Nel momento in cui viviamo, la problematica di fondo, che è anche la causa dell’aumento del contenzioso in materia, è la rottura della cosiddetta “alleanza terapeutica”, che definisce il legame fiduciario tra il malato e il medico.

In tal senso, deve salutarsi con assoluto favore la riforma della sanità approvata nelle scorse settimane nel Regno Unito, che prevede l’obbligo per i medici di dotarsi di sistemi di comunicazione elettronica con i propri pazienti, segnatamente mediante l’utilizzo delle tecnologie di Skype per visitare i pazienti a distanza.



Questo intento si colloca nella direzione di avvicinare il paziente al medico, con notevoli opportunità sia per il miglioramento della sua salute sia più in generale del rapporto di fiducia con il curante.

Tuttavia, a fronte delle opportunità non mancano, come sempre accade, i rischi: nuovi problemi giuridici si affacciano, e devono essere valutati con attenzione nell’attesa che simili interventi vengano adottati anche dal legislatore italiano.



Si considerino, innanzitutto, quelli  legati all’accesso della documentazione sanitaria, che tramite le nuove tecnologie può risultare notevolmente agevolato, ma che deve trovare un necessario equilibrio con le norme sulla riservatezza dei dati.

La normativa italiana sulla privacy (D.Lgs. 30 giugno 2003, n. 196) riguarda l’E-health in vari aspetti. L’art. 15 del Codice privacy regola la responsabilità del gestore di dati sensibili (nel caso di dati sanitari, si tratta di dati c.d. “supersensibili”), e rinvia all’art. 2050 c.c., ossia applica il regime di responsabilità oggettiva previsto per gli esercenti attività “pericolose”, con ciò esponendo il gestore del sistema di collegamento remoto a notevoli rischi (per un approfondimento si rinvia a www.dimt.it).



Occorre poi verificare se il collegamento remoto è compatibile con l’adempimento degli obblighi verso l’assistito consistenti nella trasmissione della lettera informativa sui trattamenti. Ulteriori e forse più gravi problemi si pongono in relazione al consenso informato dei pazienti: nelle prestazioni a distanza, il problema riguarda la necessità o meno di ripetere il consenso per ogni collegamento, e l’opportunità di specificare i rischi che si corrono (tra tutti, i rischi connessi alla mancanza del contatto fisico e dello sguardo clinico del medico, l’impossibilità di una visita completa e di un intervento immediato in caso di urgenza).

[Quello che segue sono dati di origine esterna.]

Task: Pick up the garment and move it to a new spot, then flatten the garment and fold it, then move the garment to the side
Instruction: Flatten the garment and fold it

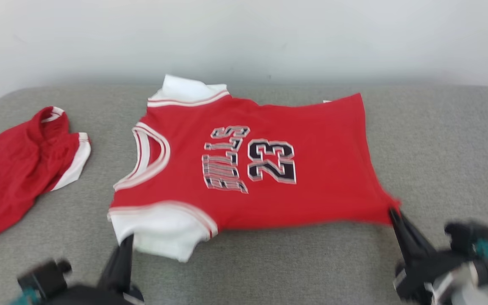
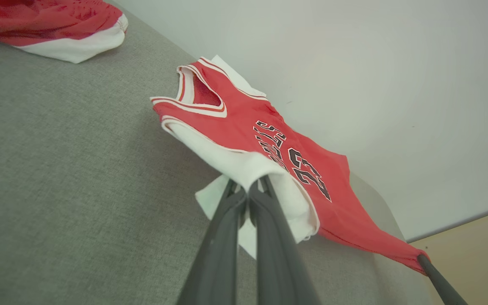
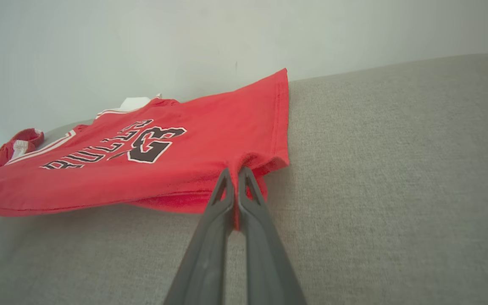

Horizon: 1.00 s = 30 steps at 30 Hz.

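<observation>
The garment (image 1: pixel 269 169) is a red jersey with white sleeves and the number 23, spread sideways on the grey cushion, neck to the left. My left gripper (image 1: pixel 126 241) is shut on the near white sleeve (image 2: pixel 248 169), which drapes over its fingertips. My right gripper (image 1: pixel 392 212) is shut on the near hem corner (image 3: pixel 244 169), bunching the red cloth there. The near edge of the garment (image 2: pixel 311 182) hangs lifted between both grippers (image 2: pixel 248 188), (image 3: pixel 236 171), while its far edge rests near the wall.
A second red and white garment (image 1: pixel 19 165) lies crumpled at the left of the grey cushion (image 1: pixel 439 148). A white wall (image 1: pixel 244 38) stands right behind the cushion. Bare cushion runs to the right of the jersey and along the near edge.
</observation>
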Available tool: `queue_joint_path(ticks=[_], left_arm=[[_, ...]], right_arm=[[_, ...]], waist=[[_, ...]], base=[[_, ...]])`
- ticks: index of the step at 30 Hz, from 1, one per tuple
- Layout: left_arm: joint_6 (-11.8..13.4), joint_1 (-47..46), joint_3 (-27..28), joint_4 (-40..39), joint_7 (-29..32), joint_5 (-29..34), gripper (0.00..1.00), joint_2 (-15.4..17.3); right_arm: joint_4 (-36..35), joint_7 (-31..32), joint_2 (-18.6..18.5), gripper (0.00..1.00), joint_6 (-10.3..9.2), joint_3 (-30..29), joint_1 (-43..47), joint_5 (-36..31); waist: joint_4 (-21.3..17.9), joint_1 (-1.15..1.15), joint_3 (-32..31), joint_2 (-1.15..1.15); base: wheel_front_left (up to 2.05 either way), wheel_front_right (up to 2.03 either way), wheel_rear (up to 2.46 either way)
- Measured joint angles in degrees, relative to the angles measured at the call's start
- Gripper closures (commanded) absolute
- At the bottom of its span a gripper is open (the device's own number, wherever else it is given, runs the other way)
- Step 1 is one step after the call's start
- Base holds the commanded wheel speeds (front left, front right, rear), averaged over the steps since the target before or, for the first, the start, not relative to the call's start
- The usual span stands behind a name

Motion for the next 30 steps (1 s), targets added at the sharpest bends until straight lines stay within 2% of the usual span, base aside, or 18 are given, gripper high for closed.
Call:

Sarebbe auspicabile elaborare modelli di informative e di raccolta del consenso uniformi sul piano nazionale, in quanto le prestazioni a distanza si possono svolgere anche in Regioni differenti – e in una prospettiva pan-europea, anche in Stati differenti, per cui si dovrebbe sviluppare una “coscienza” europea sulla telemedicina con regole e comportamenti uniformi.

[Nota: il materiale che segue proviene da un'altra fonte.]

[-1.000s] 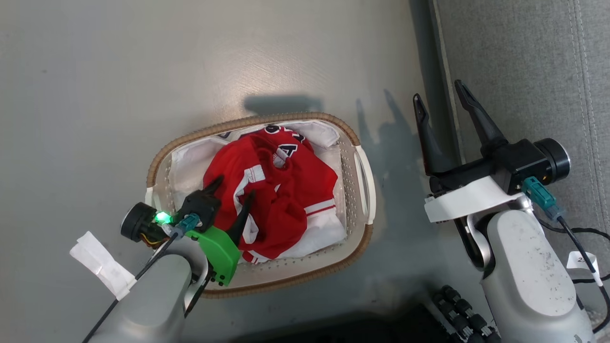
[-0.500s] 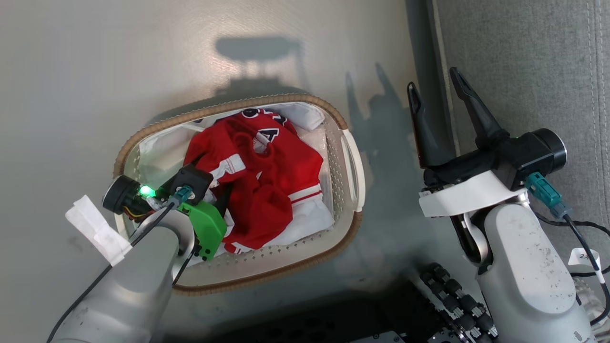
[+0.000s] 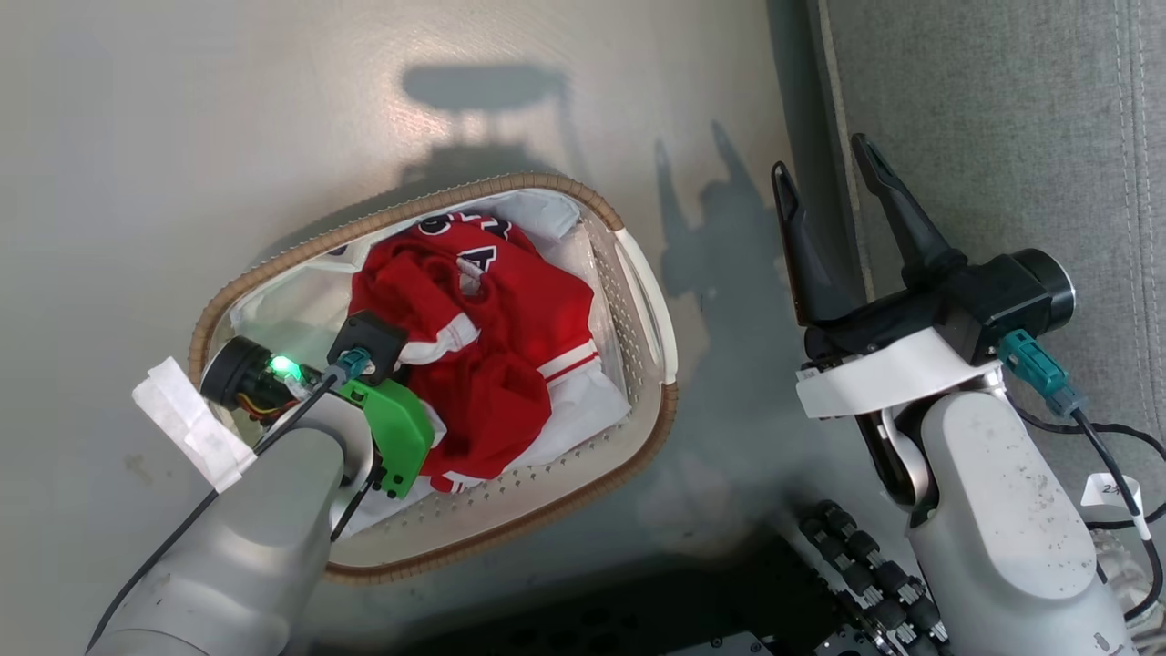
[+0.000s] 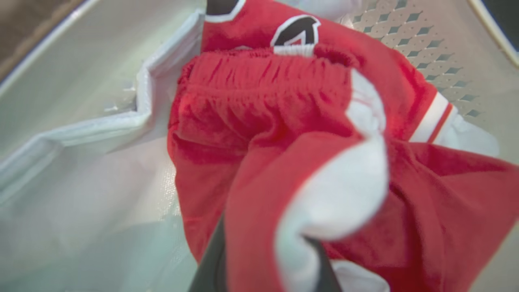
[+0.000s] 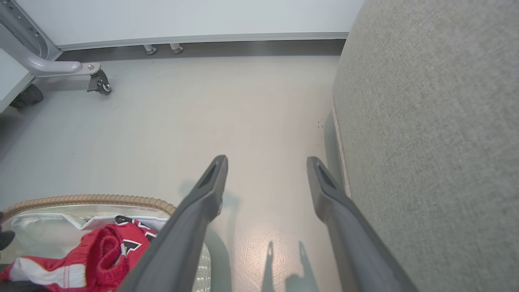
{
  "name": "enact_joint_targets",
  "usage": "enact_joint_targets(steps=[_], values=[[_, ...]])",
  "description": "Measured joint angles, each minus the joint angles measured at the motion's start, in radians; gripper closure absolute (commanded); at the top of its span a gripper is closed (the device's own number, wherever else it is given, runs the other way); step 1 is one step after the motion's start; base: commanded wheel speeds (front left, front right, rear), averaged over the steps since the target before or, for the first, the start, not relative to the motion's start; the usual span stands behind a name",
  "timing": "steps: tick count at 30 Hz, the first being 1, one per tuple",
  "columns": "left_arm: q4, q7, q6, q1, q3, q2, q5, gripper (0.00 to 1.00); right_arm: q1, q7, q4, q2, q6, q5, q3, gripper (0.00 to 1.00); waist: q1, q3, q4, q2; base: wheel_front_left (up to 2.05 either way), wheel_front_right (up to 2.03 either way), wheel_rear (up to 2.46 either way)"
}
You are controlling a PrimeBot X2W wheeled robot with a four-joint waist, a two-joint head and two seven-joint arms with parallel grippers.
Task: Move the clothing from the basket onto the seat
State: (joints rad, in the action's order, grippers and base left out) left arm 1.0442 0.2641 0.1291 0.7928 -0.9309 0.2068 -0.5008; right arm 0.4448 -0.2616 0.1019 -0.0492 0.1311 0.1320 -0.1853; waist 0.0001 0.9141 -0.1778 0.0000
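Observation:
The clothing [image 3: 510,319] is a heap of red garments with white stripes, lying in the oval white basket [image 3: 455,196] with its brown woven rim on the floor. My left gripper [image 3: 424,360] reaches down into the heap. In the left wrist view my left gripper [image 4: 267,259] is shut on a fold of red and white clothing [image 4: 263,121], with the basket wall [image 4: 405,32] behind. My right gripper [image 3: 820,159] hangs open and empty over the floor, beside the grey seat [image 3: 1002,137]. The right wrist view shows that gripper [image 5: 267,161], the seat [image 5: 425,121], the basket [image 5: 89,199] and the clothing [image 5: 105,251].
A white liner [image 3: 583,401] lies under the garments. The robot's dark base [image 3: 638,620] is at the bottom of the head view, and cables [image 3: 1111,446] trail at the right. A wheeled grey frame [image 5: 99,83] stands by the far wall.
My left gripper has closed on the red clothing. The head view has shifted, and the basket now sits further left and turned in the picture. The right gripper stays open.

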Motion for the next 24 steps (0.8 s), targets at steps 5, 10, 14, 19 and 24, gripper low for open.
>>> enact_joint_targets(steps=[5,10,14,19,24], values=[[-0.037,0.000,0.000,-0.009,0.006,0.004,0.004,1.00,0.001,0.000,0.022,0.000,0.000,0.010,-0.008,0.00,0.0000,-0.036,0.003,0.0000,0.00,0.00,0.00],[-0.074,0.000,0.000,-0.051,0.021,0.005,0.006,1.00,0.001,0.000,0.049,0.000,0.000,0.025,-0.019,0.00,0.0000,-0.097,0.004,0.0000,0.00,0.00,0.00],[-0.127,0.000,0.000,-0.098,0.046,0.008,0.010,1.00,-0.004,0.000,0.076,0.000,0.000,0.033,-0.025,0.00,0.0000,-0.162,0.006,0.0000,0.00,0.00,0.00],[-0.199,0.000,0.000,-0.161,0.081,0.013,0.020,1.00,-0.027,0.000,0.111,0.000,0.000,0.037,-0.029,0.00,0.0000,-0.253,0.014,0.0000,0.00,0.00,0.00],[-0.279,0.000,0.000,-0.213,0.127,0.014,0.039,1.00,-0.061,0.000,0.145,0.001,0.000,0.049,-0.016,0.00,-0.0001,-0.353,0.029,0.0000,0.00,0.00,0.00]])
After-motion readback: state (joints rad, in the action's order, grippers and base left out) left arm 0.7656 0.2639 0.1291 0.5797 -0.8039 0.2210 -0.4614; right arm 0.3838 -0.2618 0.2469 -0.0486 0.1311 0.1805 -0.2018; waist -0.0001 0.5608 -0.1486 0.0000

Ancora, occorre approntare specifici meccanismi assicurativi per la perdita, l’alterazione o la manomissione dei dati, e più in generale per i guasti tecnici, che un sistema di comunicazione informatica altamente evoluta necessariamente comportano. Questo andrebbe peraltro ad aggravare i bilanci sanitari regionali – costi ampiamente compensati, è da dire, con il risparmio che la telemedicina comporta, ad esempio, sullo spostamento dei pazienti ovvero dei medici.

Lo sviluppo di rapporti medici a distanza pone, più a monte, innanzi all’alternativa se continuare ad usare gli schemi e gli strumenti giuridici di prima, tramite la fictio iuris per la quale i rapporti in tele-medicina avrebbero lo stesso valore dei rapporti in “diretta”; ovvero introdurre definitivamente una disciplina ad hoc per la sanità digitale.

Se, come sembra, il quadro normativo italiano si presenta sul punto assolutamente inidoneo a preparare l’avvento della medicina elettronica, deve auspicarsi che l’intervento del legislatore in materia (sinora frammentario e impreciso), si collochi ad un livello di organicità sufficiente a definire compiutamente la disciplina di queste nuove frontiere della tutela del diritto alla salute.